Невыносимая правда документа

[Блогово]

Однажды, спустя годы, я дирижировал в Ленинграде на концерте, посвященном шестидесятилетию Пятой. Поскольку Мравинского, который был главным исполнителем шостаковичевских симфоний, уже не было в живых, дирижировать его оркестром позвали меня. В финальной части есть место, где у Шостаковича проходит диссонанс. Вдруг на репетиции слышу - музыканты играют вместо него что-то красивое. Просто Сен-Санс какой-то. Оказывается, в их нотах так написано. Мне объясняют: "Исправил переписчик. У нас был такой талантливый переписчик, библиотекарь оркестра филармонии, который исправлял ошибки авторов". Я говорю: возьмите ручки и верните бемоль. Там должен стоять си-бемоль. Шепот, ропот, потом встает старый пердун из первых скрипок: "Мы, - говорит, - так играли в присутствии Шостаковича, и он ничего не сказал". Я говорю: "Конечно, он ничего не сказал. Вы хотели, чтобы он сказал? Может, вы не знаете, как он жил, не понимаете, что ему грозило за каждый диссонанс?"

Принес им на репетицию старый том: вот, показываю, смотрите, переложение симфонии для фортепиано, изданное перед первым исполнением, здесь рукой Шостаковича си исправлен на си-бемоль. Прошу вас внести исправление в свои партии.

Они с раздражением вписывают бемоль - но играют по-прежнему. Остановил оркестр: "Если во время концерта я услышу, что кто-то сыграл си вместо си-бемоль - на этом концерт закончится". Такой разговор они поняли.

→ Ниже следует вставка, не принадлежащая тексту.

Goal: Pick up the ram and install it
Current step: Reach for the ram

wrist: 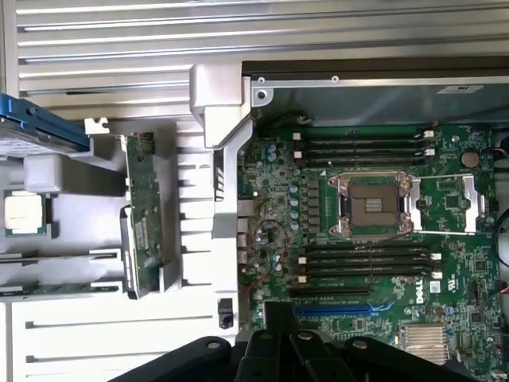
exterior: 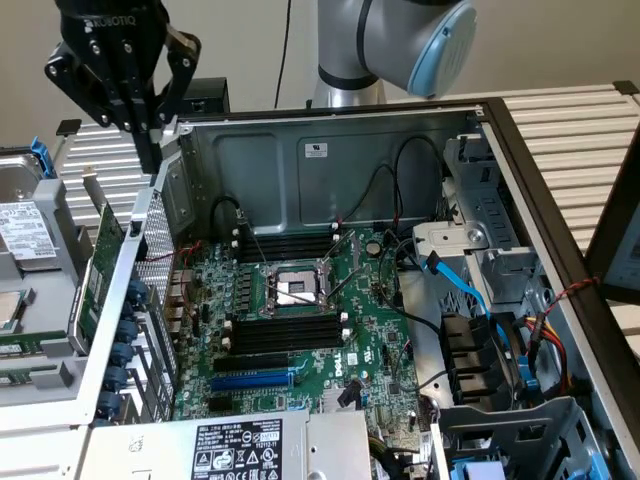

Потом я рассказал эту историю Гликману. Он говорит: "Знаете, Рудольфино (он так называл меня с ташкентских времен), перед премьерой Пятой ко мне подходили музыканты и просили: поговори с Д.Д., пусть уберет еще пару диссонансов. А то как бы чего не вышло". И вот, значит, Шостакович не убрал - библиотекарь поправил.

Из книги-подстрочника "Нота. Жизнь Рудольфа Баршая, рассказанная им в фильме Олега Дормана".

По-моему, этот подтертый бемоль в некотором роде не менее жуток, чем лагеря и расстрелы. Просто подумайте: бемоль в партитуре.